Another Simulation Example
A simple model on the stock return assumes that (i)
\[r_{t+1} := \log \frac{P_{t+1}}{P_t} \sim N(\mu,\sigma^2), \]
where \(r_{t+1}\) is the log-return at Day \(t+1\), \(P_t\) is the stock price at the end of Day \(t\); (ii) \(r_1,r_2,\ldots\) are iid. Simple algebra shows that \[P_{t+1} = P_t e^{r_{t+1}}.\] Applying the above equation repeatedly, we have
\[P_{t+1} = P_{t-1}e^{r_{t+1}} e^{r_t} = \ldots = P_0 e^{r_{t+1}} e^{r_t} \cdots e^{r_1} = P_0 e^{ \sum^{t+1}_{i=1} r_i}.\]
Suppose that the current price of a certain stock \(P_0\) is \(100\), \(\mu = 0.0002\) and \(\sigma = 0.015\). Using simulation, estimate the probability that the price is below $95 at the close of at least one of the next 30 trading days.
2.3 Additional Exercises:
Ex 1
Let \(X \sim N(mean = 2, sd = 1)\), \(Y \sim Exp(rate = 2)\), \(Z \sim Unif(0, 4)\) (continuous uniform distribution on [0,4]). Suppose \(X, Y, Z\) are independent. Estimate \(P(\max(X,Y)>Z)\).
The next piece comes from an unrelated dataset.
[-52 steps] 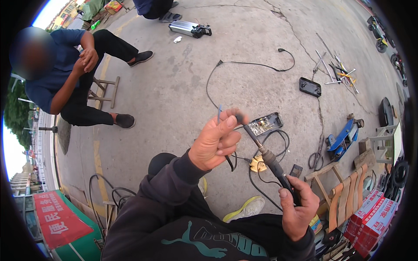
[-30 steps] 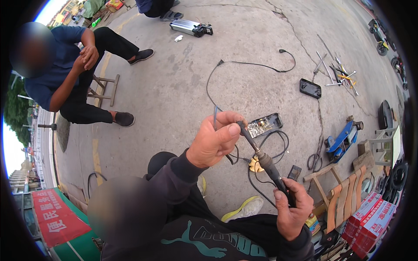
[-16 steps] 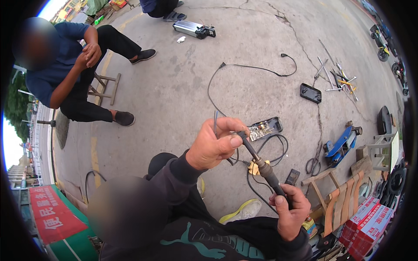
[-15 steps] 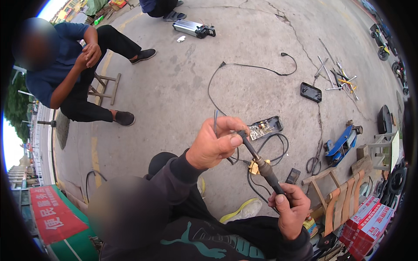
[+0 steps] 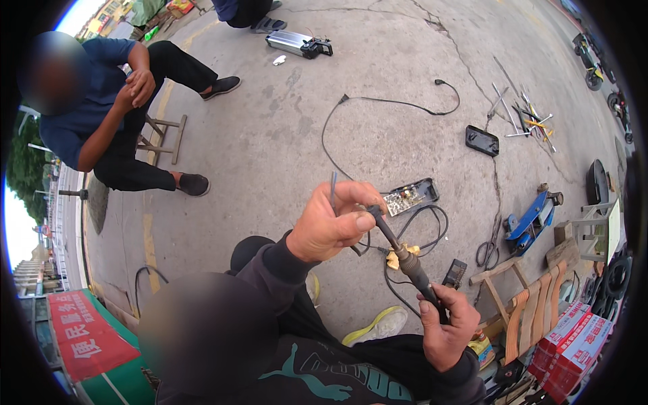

Recall the difference between pmax
and max
:
# always try with simple examples when you test the usage of functions
x <- c(1, 2, 3)
y <- c(0, 5, 10)
max(x, y)
## [1] 10
pmax(x, y)
## [1] 1 5 10
Answer:
n <- 100000
x <- rnorm(n, 2, 1)
y <- rexp(n, 2)
z <- runif(n, 0, 4)
mean(pmax(x, y) > z)
## [1] 0.51278
Ex 2
Let \(X \sim N(mean = 2, sd = 1)\), \(Y \sim Exp(rate = 2)\), \(Z \sim Unif(0, 4)\) (continuous uniform distribution on [0,4]). Suppose that \(X, Y, Z\) are independent. Estimate \(P(\min(X,Y)>Z)\).
n <- 100000
x <- rnorm(n, 2, 1)
y <- rexp(n, 2)
z <- runif(n, 0, 4)
mean(pmin(x, y) > z) # what is the difference between pmin and min?
## [1] 0.11386
Ex 3
Let \(X \sim N(mean = 2, sd = 1)\), \(Y \sim Exp(rate = 2)\), \(Z \sim Unif(0, 4)\) (continuous uniform distribution on [0,4]). Suppose that \(X, Y, Z\) are independent. Estimate \(P(X^2 Y>Z)\).
n <- 100000
x <- rnorm(n, 2, 1)
y <- rexp(n, 2)
z <- runif(n, 0, 4)
mean(x ^ 2 * y > z)
## [1] 0.40801
Ex 4
Person \(A\) generates a random variable \(X \sim N(2, 1)\) and Person \(B\) generates a random variable \(Z \sim Unif(0, 4)\). If \(X < Z\), Person \(A\) will discard \(X\) and generate another random variable \(Y \sim Exp(0.5)\). Find the probability that the number generated by \(A\) is greater than that by \(B\).
n <- 100000
greater <- rep(0, n)
for (i in 1:n) {
X <- rnorm(1, 2, 1)
Z <- runif(1, 0, 4)
if (X< Z) {
Y <- rexp(1, rate = 0.5)
greater[i] <- Y > Z
} else {
greater[i] <- 1 # 1 means A's no > B's no
}
}
mean(greater)
## [1] 0.63775
Remark: you may find that the following code gives you almost the same answer. Why?
n <- 100000
x <- rnorm(n, 2, 1)
y <- rexp(n, 0.5)
z <- runif(n, 0, 4)
mean(pmax(x, y) > z)
## [1] 0.63977
We will see additional simulation examples after we talk about some programming in R
There are many important topics that we will not discuss
- algorithms for simulating random variables
- inverse transform
- acceptance rejection
- Markov Chain Monte Carlo
- methods to reduce variance in simulation
- Control variates
- Antithetic variates
- Importance sampling